▶ [SOURCE MATERIAL]

------------------------------------------------

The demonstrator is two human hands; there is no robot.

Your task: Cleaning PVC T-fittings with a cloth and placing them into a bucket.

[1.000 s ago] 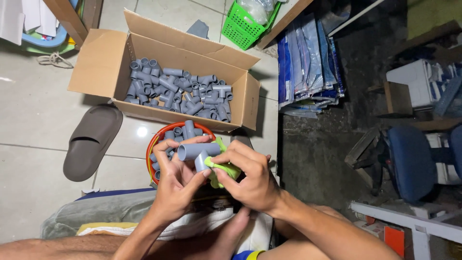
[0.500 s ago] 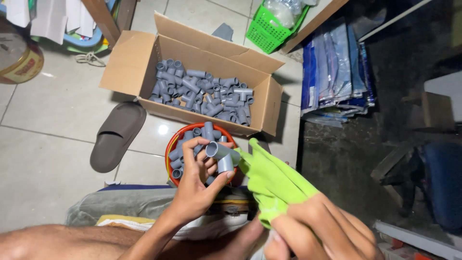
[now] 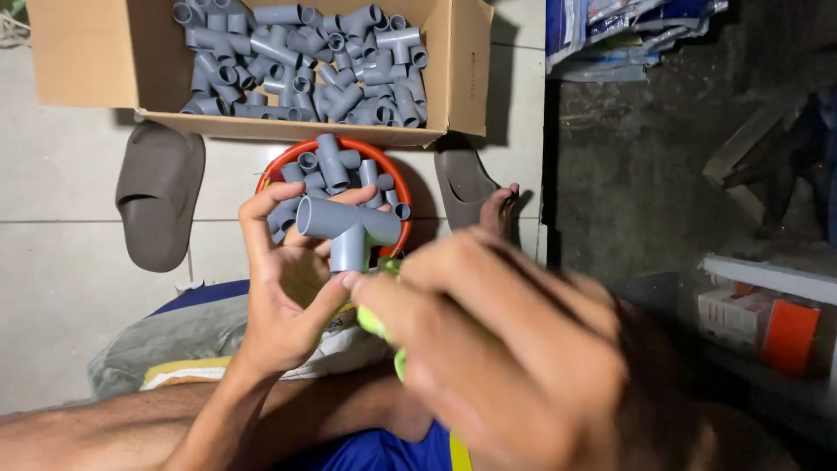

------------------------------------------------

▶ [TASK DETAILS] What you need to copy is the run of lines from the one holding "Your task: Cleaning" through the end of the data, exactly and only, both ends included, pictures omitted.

▶ [OUTPUT]
Your task: Cleaning PVC T-fittings with a cloth and placing them into a bucket.

[1.000 s ago] 
[0.500 s ago] 
[now] 

No more output is expected here.